SUPPLIED MATERIAL
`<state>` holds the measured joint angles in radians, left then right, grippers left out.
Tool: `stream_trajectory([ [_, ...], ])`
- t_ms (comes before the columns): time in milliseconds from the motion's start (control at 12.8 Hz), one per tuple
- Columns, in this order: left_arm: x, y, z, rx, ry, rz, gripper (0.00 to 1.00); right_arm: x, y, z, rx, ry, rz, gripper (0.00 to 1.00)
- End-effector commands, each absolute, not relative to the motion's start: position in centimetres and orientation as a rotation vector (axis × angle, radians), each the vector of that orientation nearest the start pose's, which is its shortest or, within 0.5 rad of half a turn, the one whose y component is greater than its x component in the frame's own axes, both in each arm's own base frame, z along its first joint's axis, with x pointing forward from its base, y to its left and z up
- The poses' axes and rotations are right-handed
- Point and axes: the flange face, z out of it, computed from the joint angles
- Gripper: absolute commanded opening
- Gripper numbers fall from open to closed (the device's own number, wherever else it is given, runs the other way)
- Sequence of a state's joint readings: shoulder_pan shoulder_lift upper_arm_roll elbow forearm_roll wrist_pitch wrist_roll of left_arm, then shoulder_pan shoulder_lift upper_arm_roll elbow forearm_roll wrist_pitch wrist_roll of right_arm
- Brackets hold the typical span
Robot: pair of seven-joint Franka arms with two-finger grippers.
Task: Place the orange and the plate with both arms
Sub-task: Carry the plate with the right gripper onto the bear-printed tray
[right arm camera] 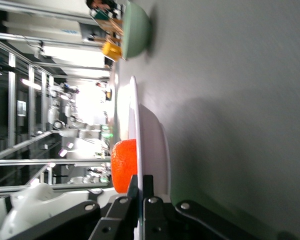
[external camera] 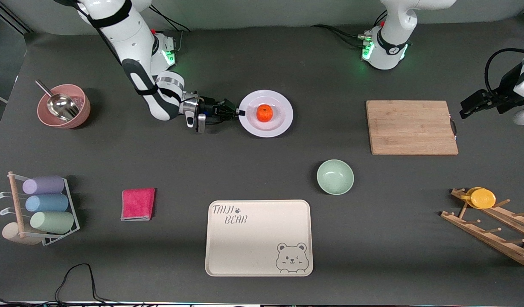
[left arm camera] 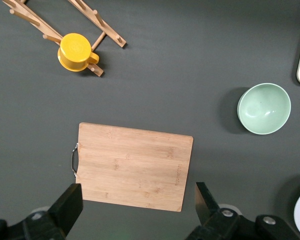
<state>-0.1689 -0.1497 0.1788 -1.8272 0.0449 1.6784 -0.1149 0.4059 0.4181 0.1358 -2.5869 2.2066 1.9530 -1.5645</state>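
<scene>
While my right pincer (external camera: 240, 113) clenches the plate (external camera: 266, 113) rim, the orange (external camera: 264, 113) sits on it, on the dark grey surface (external camera: 245, 170). My left pincer (left arm camera: 135, 210) waits released above the bamboo cutting board (external camera: 411, 127).

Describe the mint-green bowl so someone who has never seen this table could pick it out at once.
Start at the big beige bear tray at the table edge nearest the front camera. Just farther from that camera, off the tray's corner toward the left arm's end, sits the mint-green bowl, alone on the dark table. It is empty and deep, unlike the flat white plate holding the orange.
</scene>
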Motion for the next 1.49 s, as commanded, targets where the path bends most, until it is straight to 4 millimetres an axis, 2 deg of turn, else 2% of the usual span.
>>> stream_trajectory([
  [0, 50.9, 1.5, 60.2, -3.096, -0.116, 0.004, 1.0, 32.7, 25.4, 16.2, -1.748, 0.104, -0.182, 0.0],
  [235, 50.5, 0.8, 60.5, -3.099, -0.096, 0.02, 1.0, 33.7, 25.4, 20.5, -1.699, 0.135, -0.152, 0.0],
  [314, 50.4, 0.5, 60.7, -3.1, -0.089, 0.013, 1.0, 34.3, 24.8, 21.4, -1.699, 0.142, -0.119, 0.0],
  [549, 50.3, 0.4, 60.7, -3.105, -0.09, 0.013, 1.0, 37.0, 22.5, 22.8, -1.719, 0.139, -0.082, 0.0],
  [706, 50.3, 0.6, 60.7, -3.105, -0.094, 0.013, 1.0, 39.9, 22.6, 23.6, -1.725, 0.119, -0.069, 0.0],
  [863, 50.3, 1.0, 60.8, -3.105, -0.106, 0.014, 1.0, 43.7, 22.6, 23.9, -1.751, 0.11, -0.08, 0.0],
  [941, 50.2, 1.0, 60.8, -3.109, -0.107, 0.014, 1.0, 46.2, 21.8, 24.0, -1.776, 0.106, -0.091, 0.0],
  [1176, 50.2, 1.1, 60.7, -3.107, -0.109, 0.016, 1.0, 54.5, 21.1, 24.3, -1.798, 0.107, -0.089, 0.0],
  [1412, 50.2, 1.1, 60.7, -3.107, -0.109, 0.021, 1.0, 61.3, 21.9, 23.4, -1.773, 0.139, -0.104, 0.0],
])
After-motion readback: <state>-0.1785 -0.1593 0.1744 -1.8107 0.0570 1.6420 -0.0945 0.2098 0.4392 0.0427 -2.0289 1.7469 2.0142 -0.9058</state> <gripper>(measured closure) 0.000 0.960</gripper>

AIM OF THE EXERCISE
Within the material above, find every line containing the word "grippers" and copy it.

WRITTEN SOLUTION
`<state>` holds the measured joint angles in radians, left then right, grippers left out.
Robot: pair of seven-joint Franka arms with two-finger grippers.

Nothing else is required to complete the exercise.